[Data to examine]

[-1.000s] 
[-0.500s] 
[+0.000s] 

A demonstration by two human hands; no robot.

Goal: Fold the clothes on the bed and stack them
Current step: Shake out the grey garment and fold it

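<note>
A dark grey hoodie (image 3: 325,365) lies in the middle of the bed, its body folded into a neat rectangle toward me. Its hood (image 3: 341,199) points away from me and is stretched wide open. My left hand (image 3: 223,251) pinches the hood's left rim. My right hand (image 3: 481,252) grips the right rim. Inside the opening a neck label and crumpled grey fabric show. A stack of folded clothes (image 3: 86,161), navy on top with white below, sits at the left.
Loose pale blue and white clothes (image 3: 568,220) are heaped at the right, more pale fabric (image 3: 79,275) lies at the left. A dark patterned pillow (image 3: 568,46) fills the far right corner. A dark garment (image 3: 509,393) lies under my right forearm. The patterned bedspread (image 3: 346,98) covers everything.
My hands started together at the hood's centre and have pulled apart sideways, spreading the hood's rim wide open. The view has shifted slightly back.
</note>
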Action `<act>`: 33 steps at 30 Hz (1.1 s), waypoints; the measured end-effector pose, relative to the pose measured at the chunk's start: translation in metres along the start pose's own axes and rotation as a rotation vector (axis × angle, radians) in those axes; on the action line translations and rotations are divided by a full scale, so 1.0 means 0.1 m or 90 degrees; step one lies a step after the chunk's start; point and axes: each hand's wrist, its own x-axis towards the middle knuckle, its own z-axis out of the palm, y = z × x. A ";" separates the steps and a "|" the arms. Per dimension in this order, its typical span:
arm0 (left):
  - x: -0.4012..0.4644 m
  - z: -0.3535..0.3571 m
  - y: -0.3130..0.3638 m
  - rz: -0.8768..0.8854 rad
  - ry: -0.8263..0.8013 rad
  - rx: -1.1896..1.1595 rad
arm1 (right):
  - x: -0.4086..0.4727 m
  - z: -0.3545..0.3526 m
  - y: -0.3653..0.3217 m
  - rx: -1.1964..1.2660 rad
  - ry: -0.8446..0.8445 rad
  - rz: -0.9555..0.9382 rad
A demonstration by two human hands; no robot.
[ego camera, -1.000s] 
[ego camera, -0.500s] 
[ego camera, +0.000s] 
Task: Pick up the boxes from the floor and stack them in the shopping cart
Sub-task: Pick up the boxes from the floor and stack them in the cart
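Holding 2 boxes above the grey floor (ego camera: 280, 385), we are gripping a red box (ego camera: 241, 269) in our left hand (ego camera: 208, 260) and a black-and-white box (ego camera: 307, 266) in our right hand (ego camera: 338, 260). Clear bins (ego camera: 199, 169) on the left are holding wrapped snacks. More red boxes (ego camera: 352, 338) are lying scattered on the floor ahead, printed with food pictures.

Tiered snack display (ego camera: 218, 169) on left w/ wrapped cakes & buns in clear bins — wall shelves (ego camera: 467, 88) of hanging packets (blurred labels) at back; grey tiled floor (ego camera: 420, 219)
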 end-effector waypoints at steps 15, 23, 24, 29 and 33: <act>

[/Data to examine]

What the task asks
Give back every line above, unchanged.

Output below
[-1.000s] 
[-0.500s] 
[+0.000s] 

A demonstration by two human hands; no robot.

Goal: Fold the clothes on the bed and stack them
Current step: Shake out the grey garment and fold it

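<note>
A dark grey hoodie (image 3: 325,365) lies in the middle of the bed, its body folded into a neat rectangle toward me. Its hood (image 3: 341,199) points away from me and is stretched wide open. My left hand (image 3: 223,251) pinches the hood's left rim. My right hand (image 3: 481,252) grips the right rim. Inside the opening a neck label and crumpled grey fabric show. A stack of folded clothes (image 3: 86,161), navy on top with white below, sits at the left.
Loose pale blue and white clothes (image 3: 568,220) are heaped at the right, more pale fabric (image 3: 79,275) lies at the left. A dark patterned pillow (image 3: 568,46) fills the far right corner. A dark garment (image 3: 509,393) lies under my right forearm. The patterned bedspread (image 3: 346,98) covers everything.
My hands started together at the hood's centre and have pulled apart sideways, spreading the hood's rim wide open. The view has shifted slightly back.
</note>
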Action `<act>`: 33 steps at 30 Hz (1.1 s), waypoints; the measured end-effector pose, relative to the pose measured at the chunk's start: translation in metres along the start pose's own axes and rotation as a rotation vector (axis × angle, radians) in those axes; on the action line translations and rotations are divided by a full scale, so 1.0 means 0.1 m or 90 degrees; step one lies a step after the chunk's start; point and axes: each hand's wrist, its own x-axis towards the middle knuckle, its own z-axis out of the palm, y = z × x. A ";" separates the steps and a "|" the arms. Per dimension in this order, its typical span:
arm0 (left):
  - x: -0.4012..0.4644 m
  - z: -0.3535..0.3571 m
  - y: -0.3130..0.3638 m
  - rz: -0.8768..0.8854 rad
  - ry: -0.8263..0.8013 rad
  - rx: -1.1896..1.1595 rad
arm1 (right):
  - x: -0.4086..0.4727 m
  - z: -0.3545..0.3526 m
  - y: -0.3653..0.3217 m
  - rx: -1.1964..1.2660 rad
  - ry: -0.8446..0.8445 rad
  - rz: -0.9555..0.9382 rad
A demonstration by two human hands; no robot.
[ego camera, -1.000s] 
[ego camera, -0.500s] 
[ego camera, +0.000s] 
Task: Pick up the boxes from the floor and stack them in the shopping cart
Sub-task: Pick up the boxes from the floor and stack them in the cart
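Holding 2 boxes above the grey floor (ego camera: 280, 385), we are gripping a red box (ego camera: 241, 269) in our left hand (ego camera: 208, 260) and a black-and-white box (ego camera: 307, 266) in our right hand (ego camera: 338, 260). Clear bins (ego camera: 199, 169) on the left are holding wrapped snacks. More red boxes (ego camera: 352, 338) are lying scattered on the floor ahead, printed with food pictures.

Tiered snack display (ego camera: 218, 169) on left w/ wrapped cakes & buns in clear bins — wall shelves (ego camera: 467, 88) of hanging packets (blurred labels) at back; grey tiled floor (ego camera: 420, 219)
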 end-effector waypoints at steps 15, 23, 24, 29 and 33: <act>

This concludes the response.